The next day there was a sleighing party to Lord Sterling’s, and he drove Miss Schuyler, her aunt, and the wife of General Knox through the white and crystal and blue of a magnificent winter day. Mrs. Cochraine made no secret of her pride in her niece’s capture of Washington’s celebrated favourite, and assured him of a hearty welcome at her house if he felt disposed to call. He promptly established the habit of calling every evening.
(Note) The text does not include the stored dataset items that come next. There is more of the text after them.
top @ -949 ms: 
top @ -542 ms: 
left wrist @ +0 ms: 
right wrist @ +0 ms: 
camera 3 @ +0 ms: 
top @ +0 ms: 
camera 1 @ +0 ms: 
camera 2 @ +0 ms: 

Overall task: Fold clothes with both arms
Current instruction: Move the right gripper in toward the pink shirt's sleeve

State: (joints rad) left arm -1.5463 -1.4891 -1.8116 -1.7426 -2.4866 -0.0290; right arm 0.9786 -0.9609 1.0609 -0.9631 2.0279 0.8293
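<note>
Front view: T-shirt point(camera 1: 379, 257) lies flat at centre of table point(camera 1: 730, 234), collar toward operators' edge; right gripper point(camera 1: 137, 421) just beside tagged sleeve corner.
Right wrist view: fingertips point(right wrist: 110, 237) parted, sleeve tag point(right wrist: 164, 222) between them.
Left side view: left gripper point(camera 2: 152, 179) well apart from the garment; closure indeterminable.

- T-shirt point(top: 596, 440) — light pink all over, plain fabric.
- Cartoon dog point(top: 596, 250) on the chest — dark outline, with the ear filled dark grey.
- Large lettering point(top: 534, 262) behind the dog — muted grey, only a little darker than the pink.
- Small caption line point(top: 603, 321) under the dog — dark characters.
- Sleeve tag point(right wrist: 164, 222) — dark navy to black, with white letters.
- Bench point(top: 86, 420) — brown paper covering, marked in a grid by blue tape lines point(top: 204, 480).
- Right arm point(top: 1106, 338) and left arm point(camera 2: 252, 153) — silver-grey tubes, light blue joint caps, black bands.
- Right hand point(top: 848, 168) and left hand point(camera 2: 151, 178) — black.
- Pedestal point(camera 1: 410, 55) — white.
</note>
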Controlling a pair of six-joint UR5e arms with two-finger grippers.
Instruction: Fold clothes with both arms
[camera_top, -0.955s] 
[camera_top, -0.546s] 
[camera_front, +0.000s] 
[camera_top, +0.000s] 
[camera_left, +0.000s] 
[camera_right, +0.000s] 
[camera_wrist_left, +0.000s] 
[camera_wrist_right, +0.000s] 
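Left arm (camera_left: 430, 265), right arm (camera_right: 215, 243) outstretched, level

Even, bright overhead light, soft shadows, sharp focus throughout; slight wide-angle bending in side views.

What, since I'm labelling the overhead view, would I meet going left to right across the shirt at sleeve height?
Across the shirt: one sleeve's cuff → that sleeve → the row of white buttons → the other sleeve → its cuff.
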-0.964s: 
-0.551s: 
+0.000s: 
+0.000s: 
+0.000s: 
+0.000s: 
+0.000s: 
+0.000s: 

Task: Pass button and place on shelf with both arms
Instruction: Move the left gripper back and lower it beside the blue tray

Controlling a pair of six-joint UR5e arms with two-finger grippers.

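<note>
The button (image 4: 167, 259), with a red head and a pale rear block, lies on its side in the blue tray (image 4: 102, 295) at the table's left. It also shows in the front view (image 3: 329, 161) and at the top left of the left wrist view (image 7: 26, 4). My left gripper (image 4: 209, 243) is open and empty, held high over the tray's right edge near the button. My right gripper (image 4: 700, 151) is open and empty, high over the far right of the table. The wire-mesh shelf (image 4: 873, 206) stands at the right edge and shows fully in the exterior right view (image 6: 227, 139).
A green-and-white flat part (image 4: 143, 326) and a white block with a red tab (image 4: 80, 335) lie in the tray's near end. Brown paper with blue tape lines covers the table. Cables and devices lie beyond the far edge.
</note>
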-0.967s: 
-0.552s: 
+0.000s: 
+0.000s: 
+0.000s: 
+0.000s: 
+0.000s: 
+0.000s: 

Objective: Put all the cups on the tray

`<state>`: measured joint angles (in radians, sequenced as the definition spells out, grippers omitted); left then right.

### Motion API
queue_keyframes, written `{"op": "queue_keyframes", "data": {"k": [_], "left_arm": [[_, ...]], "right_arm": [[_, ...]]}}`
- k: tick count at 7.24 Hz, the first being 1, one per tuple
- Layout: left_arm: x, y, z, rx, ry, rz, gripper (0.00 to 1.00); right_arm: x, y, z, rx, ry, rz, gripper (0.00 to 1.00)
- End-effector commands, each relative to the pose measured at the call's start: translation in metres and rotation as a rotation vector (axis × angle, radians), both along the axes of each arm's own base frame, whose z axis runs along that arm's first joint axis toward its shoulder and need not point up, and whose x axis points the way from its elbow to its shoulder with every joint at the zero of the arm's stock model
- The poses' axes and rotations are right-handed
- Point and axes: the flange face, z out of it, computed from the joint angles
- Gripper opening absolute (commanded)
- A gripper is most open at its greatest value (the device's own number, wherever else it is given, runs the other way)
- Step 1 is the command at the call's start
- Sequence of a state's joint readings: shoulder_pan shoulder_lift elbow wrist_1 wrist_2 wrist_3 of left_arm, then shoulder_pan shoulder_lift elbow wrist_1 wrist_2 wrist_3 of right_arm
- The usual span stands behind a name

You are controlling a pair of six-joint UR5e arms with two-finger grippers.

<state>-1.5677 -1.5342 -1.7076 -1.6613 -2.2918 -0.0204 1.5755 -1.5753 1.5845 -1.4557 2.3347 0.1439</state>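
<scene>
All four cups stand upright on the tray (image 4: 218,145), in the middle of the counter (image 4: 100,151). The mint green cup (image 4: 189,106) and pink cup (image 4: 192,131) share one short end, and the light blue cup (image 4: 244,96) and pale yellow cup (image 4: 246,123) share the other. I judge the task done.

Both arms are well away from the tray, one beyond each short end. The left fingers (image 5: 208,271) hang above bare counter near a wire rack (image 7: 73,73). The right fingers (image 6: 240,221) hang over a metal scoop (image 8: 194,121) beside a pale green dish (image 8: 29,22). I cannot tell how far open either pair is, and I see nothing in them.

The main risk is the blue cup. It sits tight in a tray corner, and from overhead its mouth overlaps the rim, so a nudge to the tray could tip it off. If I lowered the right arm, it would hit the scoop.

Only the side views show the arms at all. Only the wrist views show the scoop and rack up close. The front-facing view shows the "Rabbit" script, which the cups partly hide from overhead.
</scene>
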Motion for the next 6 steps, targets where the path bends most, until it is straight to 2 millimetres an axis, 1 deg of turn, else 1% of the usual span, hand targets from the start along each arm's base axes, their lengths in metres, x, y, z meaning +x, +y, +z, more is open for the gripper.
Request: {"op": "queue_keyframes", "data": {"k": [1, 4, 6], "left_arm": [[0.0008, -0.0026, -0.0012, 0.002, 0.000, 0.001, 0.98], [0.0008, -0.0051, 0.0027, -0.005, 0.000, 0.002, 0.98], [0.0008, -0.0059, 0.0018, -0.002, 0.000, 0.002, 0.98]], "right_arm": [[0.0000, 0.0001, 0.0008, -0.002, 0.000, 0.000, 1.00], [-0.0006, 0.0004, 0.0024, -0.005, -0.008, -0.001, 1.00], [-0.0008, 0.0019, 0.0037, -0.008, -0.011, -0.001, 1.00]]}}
But although he was seriously and passionately in love, and quite sure that Miss Schuyler loved him in return, he hesitated for the first time in his life before precipitating a desired consummation. That he had no money did not worry him in the least, for he knew himself capable of earning any amount, and that the Republic, when free, would bristle with opportunities for young men of parts. But he was in honour bound to tell her of the irregularity of his birth. And in what manner would she regard a possible husband with whose children she never could discuss their father’s parents? She was twenty-two, a small woman-of-the-world, not a romantic young miss incapable of reason. And the Schuylers? The proudest family in America! Would they take him on what he had made of himself, on the promise of his future, or would their family pride prove stronger than their common sense? He had moments of frantic doubt and depression, but fortunately there was no time for protracted periods of lover’s misery. Washington demanded him constantly for consultation upon the best possible method of putting animation into the Congress and extracting money for the wretched troops. He frequently accompanied the General, as at Valley Forge, in his visits to the encampment on the mountain, where the emaciated tattered wretches were hutting with all possible speed against the severity of another winter. The snow was already on the ground, and every prospect of a repetition of the horrors of Valley Forge. The mere sight of Washington put heart into them, and Hamilton’s lively sallies rarely failed to elicit a smile in return.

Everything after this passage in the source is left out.